Visual Arts

Frances Hegarty

Hegarty was born in Teelin, Co. Donegal. She emigrated to Scotland as a Gaelic-speaking teenager in the late 1950s, subsequently learning English.

The work of Frances Hegarty includes drawing, film and video, audio and live action, and public art. Her approach is simultaneously personal and issue-led, attesting to the struggle to have an aesthetically-engaged life without the loss of political consciousness. Recurrent motifs in the work include: the female figure, especially in landscape; the bodily gesture, in time; the “hand-made” mark, between drawing and writing; the physical features of body and land. These motifs point to deeper concerns, such as: “land” and “self” as a cultural and political constructs; language and aesthetics as vectors of both tradition and transgression, especially in the politics of cultural and personal agency.

Beginning with the neon project For Dublin (Irish Museum of Modern Art /Nissan Art Project 1997) Hegarty established a collaborative practice with her long-term partner, British artist Andrew Stones. This joint work (documented on a separate web-site) is grounded in temporary site-specific works. Typically, these works begin with the aim of offering a contrary perspective on given location through the use of visual disruption, illusion and intellectual play.

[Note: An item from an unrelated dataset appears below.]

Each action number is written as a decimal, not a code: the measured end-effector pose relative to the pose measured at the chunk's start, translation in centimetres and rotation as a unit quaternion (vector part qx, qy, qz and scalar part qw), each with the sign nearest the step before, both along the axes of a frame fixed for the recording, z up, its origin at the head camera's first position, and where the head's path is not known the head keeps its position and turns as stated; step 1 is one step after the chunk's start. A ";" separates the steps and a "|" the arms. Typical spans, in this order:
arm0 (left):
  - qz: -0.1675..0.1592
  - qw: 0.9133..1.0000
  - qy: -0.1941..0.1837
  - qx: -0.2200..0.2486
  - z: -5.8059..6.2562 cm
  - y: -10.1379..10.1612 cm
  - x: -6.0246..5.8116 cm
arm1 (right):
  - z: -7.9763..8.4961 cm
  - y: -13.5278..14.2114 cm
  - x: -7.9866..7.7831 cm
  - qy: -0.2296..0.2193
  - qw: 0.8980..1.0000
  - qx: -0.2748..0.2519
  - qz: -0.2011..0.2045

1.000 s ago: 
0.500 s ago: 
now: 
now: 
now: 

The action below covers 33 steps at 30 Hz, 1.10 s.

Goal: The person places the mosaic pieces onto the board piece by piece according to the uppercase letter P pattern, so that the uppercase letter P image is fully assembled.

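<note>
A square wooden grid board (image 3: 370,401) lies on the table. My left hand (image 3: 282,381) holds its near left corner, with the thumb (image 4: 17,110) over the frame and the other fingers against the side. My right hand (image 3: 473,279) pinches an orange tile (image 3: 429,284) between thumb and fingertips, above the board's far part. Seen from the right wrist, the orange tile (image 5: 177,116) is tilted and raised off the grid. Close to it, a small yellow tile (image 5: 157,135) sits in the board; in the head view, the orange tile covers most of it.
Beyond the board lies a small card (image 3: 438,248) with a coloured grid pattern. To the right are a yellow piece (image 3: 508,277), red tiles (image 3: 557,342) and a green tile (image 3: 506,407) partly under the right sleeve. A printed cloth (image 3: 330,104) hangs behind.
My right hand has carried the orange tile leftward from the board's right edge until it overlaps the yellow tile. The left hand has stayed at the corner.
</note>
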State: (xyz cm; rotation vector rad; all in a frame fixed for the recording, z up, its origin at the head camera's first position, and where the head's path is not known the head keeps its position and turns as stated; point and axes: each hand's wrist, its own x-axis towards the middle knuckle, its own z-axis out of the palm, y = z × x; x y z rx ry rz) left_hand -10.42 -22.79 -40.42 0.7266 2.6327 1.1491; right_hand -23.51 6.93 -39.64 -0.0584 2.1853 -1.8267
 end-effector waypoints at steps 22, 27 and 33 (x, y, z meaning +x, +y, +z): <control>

Hegarty & Stones have been commissioned to make site-specific works in the cities of Sheffield (Seemingly So Evidently Not Apparently Then, Site Gallery 1998), Birmingham (Orienteer (A-Z, Dawn to Dusk) Ikon Gallery 2000), Belfast (Overnight Sensation, Ormeau Baths Gallery 2001) and Bradford (Extra, Bradford Film Office 2003). Their commissioned video work Ex Machina was presented in Carlow in 2006 and again in 2016. Their suite of four interlinked video installations Tactically Yours (Butler Gallery, Kilkenny 2007) consolidates some of the formal qualities and concerns of their earlier collaborative projects, especially a concern with the boundary between the personal and the political.

Hegarty and Stones’s long term project, The Land That… is a suite of video installations concerned with a plot of land in Donegal, scheduled for exhibition at the Mac, Belfast, in 2019.